* **TASK DESCRIPTION**:
Copy the data below in full, exactly as it appears.

* **DATA UNDER STUDY**:

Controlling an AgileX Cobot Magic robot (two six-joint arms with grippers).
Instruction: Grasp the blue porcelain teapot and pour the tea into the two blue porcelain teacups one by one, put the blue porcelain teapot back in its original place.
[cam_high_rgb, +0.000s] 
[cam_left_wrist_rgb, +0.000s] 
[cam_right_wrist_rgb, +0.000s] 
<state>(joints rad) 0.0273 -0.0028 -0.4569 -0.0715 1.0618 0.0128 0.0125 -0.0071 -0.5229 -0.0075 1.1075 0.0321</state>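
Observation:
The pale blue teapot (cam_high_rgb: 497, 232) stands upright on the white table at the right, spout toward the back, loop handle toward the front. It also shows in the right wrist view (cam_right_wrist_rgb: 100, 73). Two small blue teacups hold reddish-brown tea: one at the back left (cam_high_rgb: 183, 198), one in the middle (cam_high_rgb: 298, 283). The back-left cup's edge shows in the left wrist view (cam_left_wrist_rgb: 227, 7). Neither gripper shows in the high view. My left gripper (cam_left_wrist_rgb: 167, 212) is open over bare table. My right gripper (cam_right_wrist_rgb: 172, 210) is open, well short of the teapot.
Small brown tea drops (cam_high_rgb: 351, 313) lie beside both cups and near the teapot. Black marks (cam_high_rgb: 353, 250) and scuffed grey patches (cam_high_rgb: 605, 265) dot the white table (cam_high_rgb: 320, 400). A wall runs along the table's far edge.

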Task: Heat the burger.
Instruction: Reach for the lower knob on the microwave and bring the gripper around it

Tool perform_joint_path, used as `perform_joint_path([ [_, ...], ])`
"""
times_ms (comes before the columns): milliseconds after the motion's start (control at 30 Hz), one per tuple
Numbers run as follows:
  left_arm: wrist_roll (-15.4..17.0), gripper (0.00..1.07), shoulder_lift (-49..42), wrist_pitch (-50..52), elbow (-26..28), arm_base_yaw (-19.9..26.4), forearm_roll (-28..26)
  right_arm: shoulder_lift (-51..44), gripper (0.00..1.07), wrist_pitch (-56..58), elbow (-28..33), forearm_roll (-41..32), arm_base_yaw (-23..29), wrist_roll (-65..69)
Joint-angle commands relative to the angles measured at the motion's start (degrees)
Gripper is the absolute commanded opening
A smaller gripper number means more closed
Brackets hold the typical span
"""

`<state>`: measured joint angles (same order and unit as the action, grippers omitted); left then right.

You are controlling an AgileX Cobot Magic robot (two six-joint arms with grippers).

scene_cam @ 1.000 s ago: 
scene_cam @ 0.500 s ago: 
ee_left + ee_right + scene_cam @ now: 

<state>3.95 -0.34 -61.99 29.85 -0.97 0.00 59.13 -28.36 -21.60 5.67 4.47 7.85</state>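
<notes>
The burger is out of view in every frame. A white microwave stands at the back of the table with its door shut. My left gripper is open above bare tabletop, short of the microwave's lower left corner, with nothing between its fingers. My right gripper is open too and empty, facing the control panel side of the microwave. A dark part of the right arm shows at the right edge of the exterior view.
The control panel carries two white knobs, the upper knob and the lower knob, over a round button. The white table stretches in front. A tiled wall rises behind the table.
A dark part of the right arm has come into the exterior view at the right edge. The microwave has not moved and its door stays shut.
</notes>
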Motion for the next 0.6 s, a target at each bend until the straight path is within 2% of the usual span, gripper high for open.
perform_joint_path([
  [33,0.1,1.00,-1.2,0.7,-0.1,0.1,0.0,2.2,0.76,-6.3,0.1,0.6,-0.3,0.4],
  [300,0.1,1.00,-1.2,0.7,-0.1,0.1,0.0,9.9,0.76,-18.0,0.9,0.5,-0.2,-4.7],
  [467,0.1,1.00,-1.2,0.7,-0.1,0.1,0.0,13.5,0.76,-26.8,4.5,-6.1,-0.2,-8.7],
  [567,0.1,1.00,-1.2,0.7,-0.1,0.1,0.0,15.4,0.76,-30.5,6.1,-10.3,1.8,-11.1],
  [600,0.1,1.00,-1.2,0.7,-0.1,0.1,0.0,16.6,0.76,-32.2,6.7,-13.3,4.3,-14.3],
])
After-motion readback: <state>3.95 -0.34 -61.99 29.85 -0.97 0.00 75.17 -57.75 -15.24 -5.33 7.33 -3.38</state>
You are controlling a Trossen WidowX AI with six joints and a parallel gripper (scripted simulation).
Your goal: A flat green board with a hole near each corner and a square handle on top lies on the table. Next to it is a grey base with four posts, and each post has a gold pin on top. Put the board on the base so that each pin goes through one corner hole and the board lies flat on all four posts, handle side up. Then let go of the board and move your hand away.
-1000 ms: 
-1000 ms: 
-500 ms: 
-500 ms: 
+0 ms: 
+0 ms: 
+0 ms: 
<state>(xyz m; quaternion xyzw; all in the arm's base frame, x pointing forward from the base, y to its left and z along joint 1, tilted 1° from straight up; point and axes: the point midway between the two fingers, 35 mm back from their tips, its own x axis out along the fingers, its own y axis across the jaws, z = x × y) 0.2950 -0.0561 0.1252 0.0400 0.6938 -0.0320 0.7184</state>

* **THE ANSWER**:
Controlling an AgileX Cobot Magic robot (two six-joint arms with grippers).
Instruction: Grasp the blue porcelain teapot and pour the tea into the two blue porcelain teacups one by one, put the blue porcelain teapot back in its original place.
[cam_high_rgb, +0.000s] 
[cam_left_wrist_rgb, +0.000s] 
[cam_right_wrist_rgb, +0.000s] 
<state>(joints rad) 0.0273 -0.0028 -0.4569 -0.0715 1.0618 0.0128 0.0125 -0.0071 -0.5229 -0.0075 1.1075 0.0321</state>
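Observation:
The pale blue teapot (cam_high_rgb: 497, 232) stands upright on the white table at the right, spout toward the back, loop handle toward the front. It also shows in the right wrist view (cam_right_wrist_rgb: 100, 73). Two small blue teacups hold reddish-brown tea: one at the back left (cam_high_rgb: 183, 198), one in the middle (cam_high_rgb: 298, 283). The back-left cup's edge shows in the left wrist view (cam_left_wrist_rgb: 227, 7). Neither gripper shows in the high view. My left gripper (cam_left_wrist_rgb: 167, 212) is open over bare table. My right gripper (cam_right_wrist_rgb: 172, 210) is open, well short of the teapot.
Small brown tea drops (cam_high_rgb: 351, 313) lie beside both cups and near the teapot. Black marks (cam_high_rgb: 353, 250) and scuffed grey patches (cam_high_rgb: 605, 265) dot the white table (cam_high_rgb: 320, 400). A wall runs along the table's far edge.
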
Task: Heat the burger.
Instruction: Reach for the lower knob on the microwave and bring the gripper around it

Tool perform_joint_path, used as `perform_joint_path([ [_, ...], ])`
"""
times_ms (comes before the columns): milliseconds after the motion's start (control at 30 Hz), one per tuple
Numbers run as follows:
  left_arm: wrist_roll (-15.4..17.0), gripper (0.00..1.07), shoulder_lift (-49..42), wrist_pitch (-50..52), elbow (-26..28), arm_base_yaw (-19.9..26.4), forearm_roll (-28..26)
  right_arm: shoulder_lift (-51..44), gripper (0.00..1.07), wrist_pitch (-56..58), elbow (-28..33), forearm_roll (-41..32), arm_base_yaw (-23..29), wrist_roll (-65..69)
Joint-angle commands relative to the angles measured at the motion's start (degrees)
Gripper is the absolute commanded opening
A smaller gripper number means more closed
Brackets hold the typical span
"""

`<state>`: measured joint angles (same order and unit as the action, grippers omitted); left then right.

You are controlling an AgileX Cobot Magic robot (two six-joint arms with grippers).

scene_cam @ 1.000 s ago: 
scene_cam @ 0.500 s ago: 
ee_left + ee_right + scene_cam @ now: 

<state>3.95 -0.34 -61.99 29.85 -0.97 0.00 59.13 -28.36 -21.60 5.67 4.47 7.85</state>
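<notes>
The burger is out of view in every frame. A white microwave stands at the back of the table with its door shut. My left gripper is open above bare tabletop, short of the microwave's lower left corner, with nothing between its fingers. My right gripper is open too and empty, facing the control panel side of the microwave. A dark part of the right arm shows at the right edge of the exterior view.
The control panel carries two white knobs, the upper knob and the lower knob, over a round button. The white table stretches in front. A tiled wall rises behind the table.
A dark part of the right arm has come into the exterior view at the right edge. The microwave has not moved and its door stays shut.
</notes>
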Motion for the next 0.6 s, a target at each bend until the straight path is within 2% of the usual span, gripper high for open.
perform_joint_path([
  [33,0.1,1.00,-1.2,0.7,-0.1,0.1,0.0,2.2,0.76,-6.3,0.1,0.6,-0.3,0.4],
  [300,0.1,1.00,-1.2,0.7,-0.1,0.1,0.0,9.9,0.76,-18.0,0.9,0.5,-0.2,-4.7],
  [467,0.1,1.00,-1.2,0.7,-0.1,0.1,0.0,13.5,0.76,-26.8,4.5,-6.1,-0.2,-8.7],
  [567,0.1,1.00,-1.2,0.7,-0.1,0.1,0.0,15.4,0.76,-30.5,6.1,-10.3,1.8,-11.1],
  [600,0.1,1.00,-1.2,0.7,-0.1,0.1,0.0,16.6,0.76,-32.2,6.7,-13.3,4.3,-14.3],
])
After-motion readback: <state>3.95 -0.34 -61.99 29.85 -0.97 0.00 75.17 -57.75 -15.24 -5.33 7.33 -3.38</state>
You are controlling a Trossen WidowX AI with six joints and a parallel gripper (scripted simulation).
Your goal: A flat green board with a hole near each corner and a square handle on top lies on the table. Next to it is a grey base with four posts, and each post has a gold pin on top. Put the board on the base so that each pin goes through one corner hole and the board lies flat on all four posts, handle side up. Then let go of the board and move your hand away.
-1000 ms: 
-1000 ms: 
-500 ms: 
-500 ms: 
+0 ms: 
+0 ms: 
+0 ms: 
<state>(xyz m; quaternion xyzw; all in the arm's base frame, x pointing forward from the base, y to its left and z along joint 1, tilted 1° from straight up; point and axes: the point midway between the two fingers, 35 mm back from their tips, its own x axis out along the fingers, its own y axis across the jaws, z = x × y) 0.2950 -0.0561 0.1252 0.0400 0.6938 -0.0320 0.7184</state>

The output has been given in full.